**WORK INSTRUCTIONS:** Write out word for word each line from the top of the material through the line that has "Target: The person". Pictures do not go in.
(Beginning of DATA SHOWN)
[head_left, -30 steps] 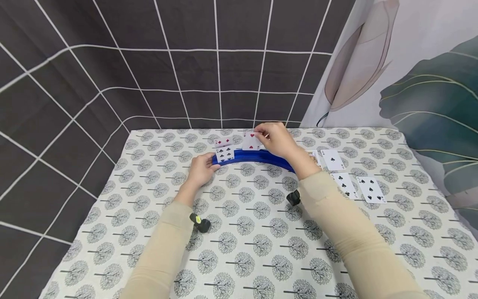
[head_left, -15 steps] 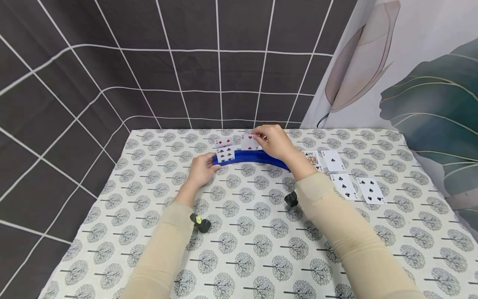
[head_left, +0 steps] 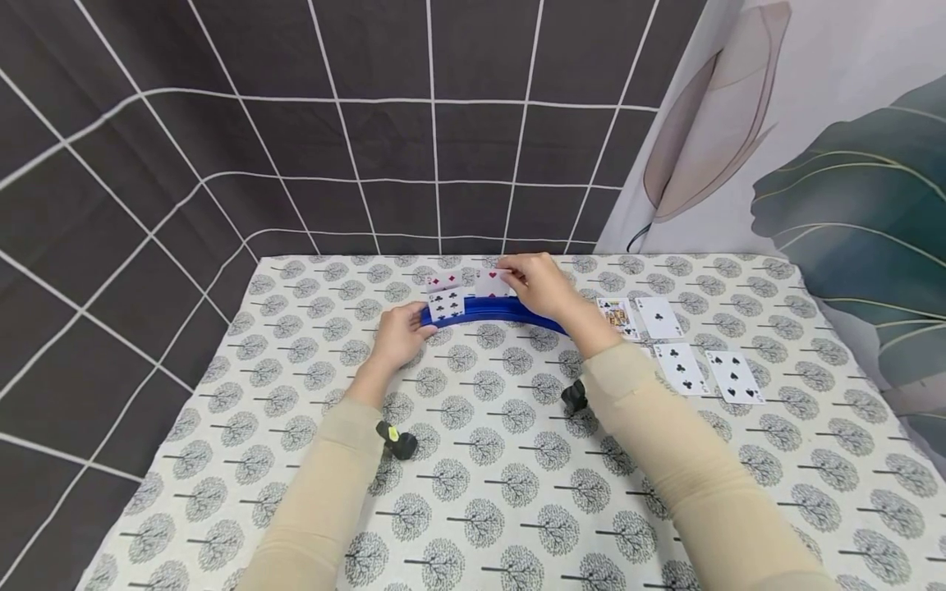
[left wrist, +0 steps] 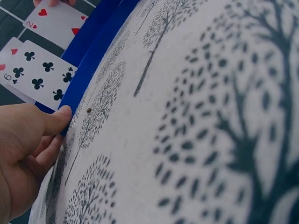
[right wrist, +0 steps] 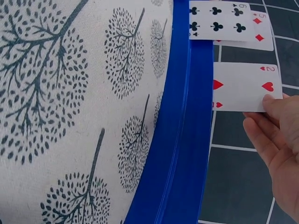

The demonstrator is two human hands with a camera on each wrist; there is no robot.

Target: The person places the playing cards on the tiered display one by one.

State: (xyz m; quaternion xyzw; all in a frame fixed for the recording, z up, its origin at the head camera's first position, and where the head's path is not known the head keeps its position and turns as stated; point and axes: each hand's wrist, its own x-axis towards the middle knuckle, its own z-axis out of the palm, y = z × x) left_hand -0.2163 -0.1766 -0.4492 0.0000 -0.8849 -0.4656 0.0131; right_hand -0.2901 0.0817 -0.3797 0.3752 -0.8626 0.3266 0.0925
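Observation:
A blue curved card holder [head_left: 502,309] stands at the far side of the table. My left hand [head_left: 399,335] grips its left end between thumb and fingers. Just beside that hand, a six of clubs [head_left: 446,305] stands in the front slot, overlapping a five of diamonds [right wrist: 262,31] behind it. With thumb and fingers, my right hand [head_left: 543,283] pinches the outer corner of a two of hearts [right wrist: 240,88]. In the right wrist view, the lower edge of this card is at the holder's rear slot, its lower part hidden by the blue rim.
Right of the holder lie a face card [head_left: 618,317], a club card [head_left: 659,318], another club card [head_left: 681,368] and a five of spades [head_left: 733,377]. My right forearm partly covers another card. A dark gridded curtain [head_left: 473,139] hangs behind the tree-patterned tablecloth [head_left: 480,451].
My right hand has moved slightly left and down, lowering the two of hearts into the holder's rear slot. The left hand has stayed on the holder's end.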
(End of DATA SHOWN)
**TASK ANSWER:**
[head_left, -30 steps] 
[head_left, -15 steps] 
[head_left, +0 steps] 
[left wrist, +0 steps] 
[right wrist, +0 steps] 

The demonstrator is two human hands with a camera on each wrist; there is no robot.

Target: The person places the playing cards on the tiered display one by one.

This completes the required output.